North American Presbyterians did not go to Brazil with the intention of staying forever. The Mission which they set up in that country was intended to be like the scaffolding of a building: vital to the construction process, but to be removed when the building was complete and its supporting role no longer needed. If asked how long they expected their Mission organization would remain in existence, the pioneers probably would have replied that the Mission was intended to become obsolete and be dissolved once the national church was in place and able to assume its responsibilities. They would have acknowledged that the process would require planning and evaluation on their part. The pioneers, however, did not spend much time thinking about this: they were too absorbed in the hard work of establishing a national church where there had been none.

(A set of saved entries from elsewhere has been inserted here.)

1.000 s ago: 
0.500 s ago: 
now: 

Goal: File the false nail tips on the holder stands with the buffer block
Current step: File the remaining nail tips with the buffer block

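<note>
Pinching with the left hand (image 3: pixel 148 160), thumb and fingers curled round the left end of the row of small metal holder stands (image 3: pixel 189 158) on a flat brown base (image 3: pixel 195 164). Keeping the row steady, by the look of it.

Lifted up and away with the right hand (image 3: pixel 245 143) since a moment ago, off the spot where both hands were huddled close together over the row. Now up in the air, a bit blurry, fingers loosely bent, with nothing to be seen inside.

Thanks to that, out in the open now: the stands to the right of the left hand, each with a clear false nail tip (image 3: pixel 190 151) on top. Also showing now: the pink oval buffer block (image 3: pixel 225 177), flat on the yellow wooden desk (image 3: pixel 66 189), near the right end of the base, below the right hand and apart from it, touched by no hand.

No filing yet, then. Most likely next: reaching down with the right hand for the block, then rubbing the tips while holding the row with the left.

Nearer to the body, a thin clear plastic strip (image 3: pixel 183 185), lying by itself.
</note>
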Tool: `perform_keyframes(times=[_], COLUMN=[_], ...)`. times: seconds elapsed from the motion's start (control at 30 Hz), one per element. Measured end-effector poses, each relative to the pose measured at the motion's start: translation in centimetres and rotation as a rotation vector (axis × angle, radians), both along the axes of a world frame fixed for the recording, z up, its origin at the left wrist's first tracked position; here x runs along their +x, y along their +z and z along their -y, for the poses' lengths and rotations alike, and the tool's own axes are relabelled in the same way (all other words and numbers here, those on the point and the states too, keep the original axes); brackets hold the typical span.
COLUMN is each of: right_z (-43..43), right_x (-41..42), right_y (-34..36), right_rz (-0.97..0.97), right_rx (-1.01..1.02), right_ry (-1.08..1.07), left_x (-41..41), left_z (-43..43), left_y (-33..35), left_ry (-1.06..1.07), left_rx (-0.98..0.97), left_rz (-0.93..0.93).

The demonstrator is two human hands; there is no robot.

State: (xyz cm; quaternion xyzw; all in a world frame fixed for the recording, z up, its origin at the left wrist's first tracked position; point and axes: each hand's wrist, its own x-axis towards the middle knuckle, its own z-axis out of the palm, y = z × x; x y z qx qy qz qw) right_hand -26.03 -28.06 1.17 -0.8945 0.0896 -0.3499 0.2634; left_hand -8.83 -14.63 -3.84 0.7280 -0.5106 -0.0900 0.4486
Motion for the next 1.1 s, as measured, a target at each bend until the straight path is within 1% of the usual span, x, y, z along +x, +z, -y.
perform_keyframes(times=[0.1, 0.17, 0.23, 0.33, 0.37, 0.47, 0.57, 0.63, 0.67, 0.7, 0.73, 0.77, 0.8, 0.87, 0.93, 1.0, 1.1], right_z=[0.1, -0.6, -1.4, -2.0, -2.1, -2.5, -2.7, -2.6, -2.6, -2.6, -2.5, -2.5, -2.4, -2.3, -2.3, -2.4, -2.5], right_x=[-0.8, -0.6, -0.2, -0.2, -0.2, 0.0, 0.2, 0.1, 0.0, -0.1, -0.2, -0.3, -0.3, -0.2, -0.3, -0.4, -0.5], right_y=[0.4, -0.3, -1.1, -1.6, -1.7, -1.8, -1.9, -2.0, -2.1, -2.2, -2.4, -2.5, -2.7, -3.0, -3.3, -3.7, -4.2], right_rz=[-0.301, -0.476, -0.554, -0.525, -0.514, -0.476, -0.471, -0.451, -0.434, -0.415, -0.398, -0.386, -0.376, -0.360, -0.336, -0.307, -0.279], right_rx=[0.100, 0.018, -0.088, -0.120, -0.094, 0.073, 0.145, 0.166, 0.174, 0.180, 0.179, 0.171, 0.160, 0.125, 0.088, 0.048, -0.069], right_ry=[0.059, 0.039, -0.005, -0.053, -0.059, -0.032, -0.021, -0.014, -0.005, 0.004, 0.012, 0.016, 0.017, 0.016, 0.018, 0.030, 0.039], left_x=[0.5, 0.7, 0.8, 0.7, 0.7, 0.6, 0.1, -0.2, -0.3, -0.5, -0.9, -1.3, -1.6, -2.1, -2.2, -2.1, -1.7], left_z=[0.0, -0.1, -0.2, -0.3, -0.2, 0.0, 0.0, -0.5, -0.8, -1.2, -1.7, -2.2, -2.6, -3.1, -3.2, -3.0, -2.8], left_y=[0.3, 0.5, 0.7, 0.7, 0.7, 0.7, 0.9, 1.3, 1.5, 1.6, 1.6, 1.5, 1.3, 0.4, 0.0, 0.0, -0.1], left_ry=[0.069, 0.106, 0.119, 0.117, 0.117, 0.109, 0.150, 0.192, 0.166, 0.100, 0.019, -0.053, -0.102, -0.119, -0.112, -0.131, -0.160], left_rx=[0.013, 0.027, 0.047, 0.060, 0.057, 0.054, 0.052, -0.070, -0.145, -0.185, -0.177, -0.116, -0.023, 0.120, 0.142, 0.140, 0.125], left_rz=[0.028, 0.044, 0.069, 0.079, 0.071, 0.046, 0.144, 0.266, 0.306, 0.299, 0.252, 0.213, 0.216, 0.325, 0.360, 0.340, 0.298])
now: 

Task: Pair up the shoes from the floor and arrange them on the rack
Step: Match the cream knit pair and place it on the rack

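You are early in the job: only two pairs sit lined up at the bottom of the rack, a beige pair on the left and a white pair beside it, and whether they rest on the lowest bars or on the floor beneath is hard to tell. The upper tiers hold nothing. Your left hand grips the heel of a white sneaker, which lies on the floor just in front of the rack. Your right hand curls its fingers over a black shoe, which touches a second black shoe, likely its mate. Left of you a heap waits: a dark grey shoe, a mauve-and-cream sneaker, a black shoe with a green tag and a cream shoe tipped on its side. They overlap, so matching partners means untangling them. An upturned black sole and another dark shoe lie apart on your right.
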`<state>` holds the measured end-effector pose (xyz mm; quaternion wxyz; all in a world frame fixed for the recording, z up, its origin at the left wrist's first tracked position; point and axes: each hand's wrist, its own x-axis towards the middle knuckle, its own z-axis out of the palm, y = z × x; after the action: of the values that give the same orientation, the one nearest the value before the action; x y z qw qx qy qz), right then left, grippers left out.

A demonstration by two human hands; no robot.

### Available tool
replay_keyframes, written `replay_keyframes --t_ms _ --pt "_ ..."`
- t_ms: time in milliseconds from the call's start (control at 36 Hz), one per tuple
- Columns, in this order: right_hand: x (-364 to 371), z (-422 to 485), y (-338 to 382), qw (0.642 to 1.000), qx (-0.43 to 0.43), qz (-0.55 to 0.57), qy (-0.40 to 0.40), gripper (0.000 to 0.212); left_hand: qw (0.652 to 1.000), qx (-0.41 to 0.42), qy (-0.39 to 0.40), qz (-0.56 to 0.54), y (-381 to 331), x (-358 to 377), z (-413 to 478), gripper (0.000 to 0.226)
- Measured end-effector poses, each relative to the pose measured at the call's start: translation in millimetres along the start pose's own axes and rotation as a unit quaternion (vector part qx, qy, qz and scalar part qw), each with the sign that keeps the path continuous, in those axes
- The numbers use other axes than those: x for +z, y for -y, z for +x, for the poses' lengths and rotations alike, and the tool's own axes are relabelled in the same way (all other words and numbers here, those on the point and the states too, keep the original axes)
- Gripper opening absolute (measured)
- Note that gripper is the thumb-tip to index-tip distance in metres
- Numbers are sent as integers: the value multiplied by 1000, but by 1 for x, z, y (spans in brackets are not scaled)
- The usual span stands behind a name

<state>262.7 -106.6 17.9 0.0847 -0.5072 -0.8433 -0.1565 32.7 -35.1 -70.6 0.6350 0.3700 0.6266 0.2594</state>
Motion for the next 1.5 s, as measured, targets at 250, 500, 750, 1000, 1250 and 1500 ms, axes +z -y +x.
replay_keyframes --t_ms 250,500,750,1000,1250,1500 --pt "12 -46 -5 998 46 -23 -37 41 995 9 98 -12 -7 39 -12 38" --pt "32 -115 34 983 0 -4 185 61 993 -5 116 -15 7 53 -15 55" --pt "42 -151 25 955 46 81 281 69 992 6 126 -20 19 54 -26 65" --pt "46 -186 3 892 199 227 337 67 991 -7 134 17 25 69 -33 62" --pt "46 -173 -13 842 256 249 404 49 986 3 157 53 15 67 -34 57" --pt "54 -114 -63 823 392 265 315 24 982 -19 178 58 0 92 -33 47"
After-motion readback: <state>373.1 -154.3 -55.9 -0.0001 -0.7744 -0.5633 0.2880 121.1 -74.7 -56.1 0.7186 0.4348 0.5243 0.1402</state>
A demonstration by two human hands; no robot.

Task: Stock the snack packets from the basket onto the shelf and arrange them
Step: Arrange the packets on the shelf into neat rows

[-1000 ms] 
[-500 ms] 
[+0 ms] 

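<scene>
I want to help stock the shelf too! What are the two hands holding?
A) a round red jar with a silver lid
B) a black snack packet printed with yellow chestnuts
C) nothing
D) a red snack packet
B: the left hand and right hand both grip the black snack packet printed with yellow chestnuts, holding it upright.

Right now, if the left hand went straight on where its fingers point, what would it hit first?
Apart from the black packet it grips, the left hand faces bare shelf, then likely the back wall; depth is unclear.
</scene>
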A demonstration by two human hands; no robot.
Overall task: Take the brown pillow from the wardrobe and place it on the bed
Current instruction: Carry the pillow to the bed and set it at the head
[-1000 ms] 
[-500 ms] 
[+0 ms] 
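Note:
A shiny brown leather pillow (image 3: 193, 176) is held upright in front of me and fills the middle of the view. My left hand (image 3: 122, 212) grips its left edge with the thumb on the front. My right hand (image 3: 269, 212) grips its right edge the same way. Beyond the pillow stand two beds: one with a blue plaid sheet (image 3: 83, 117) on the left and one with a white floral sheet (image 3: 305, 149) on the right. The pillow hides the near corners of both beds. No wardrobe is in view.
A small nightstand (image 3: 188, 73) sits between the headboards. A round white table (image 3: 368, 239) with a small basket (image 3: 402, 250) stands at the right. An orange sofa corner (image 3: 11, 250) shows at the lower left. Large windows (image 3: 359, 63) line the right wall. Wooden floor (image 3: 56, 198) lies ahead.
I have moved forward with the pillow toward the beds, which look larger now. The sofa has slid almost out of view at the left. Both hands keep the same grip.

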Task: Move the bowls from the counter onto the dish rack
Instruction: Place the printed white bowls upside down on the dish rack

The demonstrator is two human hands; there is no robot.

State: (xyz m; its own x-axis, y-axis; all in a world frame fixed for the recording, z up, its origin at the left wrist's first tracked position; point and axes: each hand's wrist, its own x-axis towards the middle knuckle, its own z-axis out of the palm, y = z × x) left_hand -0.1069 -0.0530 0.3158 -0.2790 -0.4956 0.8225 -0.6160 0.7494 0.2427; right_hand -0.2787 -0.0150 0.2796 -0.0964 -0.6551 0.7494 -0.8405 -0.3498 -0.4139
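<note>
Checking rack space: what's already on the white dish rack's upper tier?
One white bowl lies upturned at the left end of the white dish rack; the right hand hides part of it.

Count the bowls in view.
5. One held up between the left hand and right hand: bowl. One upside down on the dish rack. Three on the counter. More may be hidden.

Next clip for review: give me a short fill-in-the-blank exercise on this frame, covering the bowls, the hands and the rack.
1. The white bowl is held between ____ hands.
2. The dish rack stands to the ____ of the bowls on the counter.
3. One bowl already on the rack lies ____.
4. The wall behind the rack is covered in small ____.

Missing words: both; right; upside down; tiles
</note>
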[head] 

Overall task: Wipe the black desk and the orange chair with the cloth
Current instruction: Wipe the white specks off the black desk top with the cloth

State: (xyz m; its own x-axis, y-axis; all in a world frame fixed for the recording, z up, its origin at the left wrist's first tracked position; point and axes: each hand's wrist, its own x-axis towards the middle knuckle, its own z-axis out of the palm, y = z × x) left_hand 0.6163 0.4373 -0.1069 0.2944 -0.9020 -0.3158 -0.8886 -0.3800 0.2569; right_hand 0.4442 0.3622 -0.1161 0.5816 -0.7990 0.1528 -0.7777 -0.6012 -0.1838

The Brazil Mission, established in 1859, was finally dissolved 126 years later when the national church it brought into being was well into its second century of life.
A major purpose for writing this account is to document the facts which may provide an answer to the following questions: could or should the Mission have been dissolved before it actually was; did the North Americans not recognize, or did they disregard, the signs of the national church’s maturity; was the Mission’s eventual dissolution a direct result of planning and evaluation on the part of the missionaries who followed the pioneers?
The story that unfolds in these pages is much more than a history of North American Presbyterians in Brazil. It is a missiological case study. This sub-plot makes for a fascinating account and one which yields valuable lessons for present mission work. While the story of the founding of the Presbyterian Church of Brazil, as well as some of its history, has been told by both Brazilian and North American historians, little has been written about the history of the Mission itself and the process by which it reached an end. Our story focuses on the contribution of the North American mission to Brazil, but includes, to a lesser extent, the story of the national church. A source of frustration to the author was having to leave out, because of space limitations, so many names and so much of the fascinating detail of the work done by the many hundreds of U.S. Presbyterians who went and left their mark on Brazil over the 126 years covered here. To those whose names do not appear on these pages, many of them my own highly esteemed colleagues, my sincere apologies.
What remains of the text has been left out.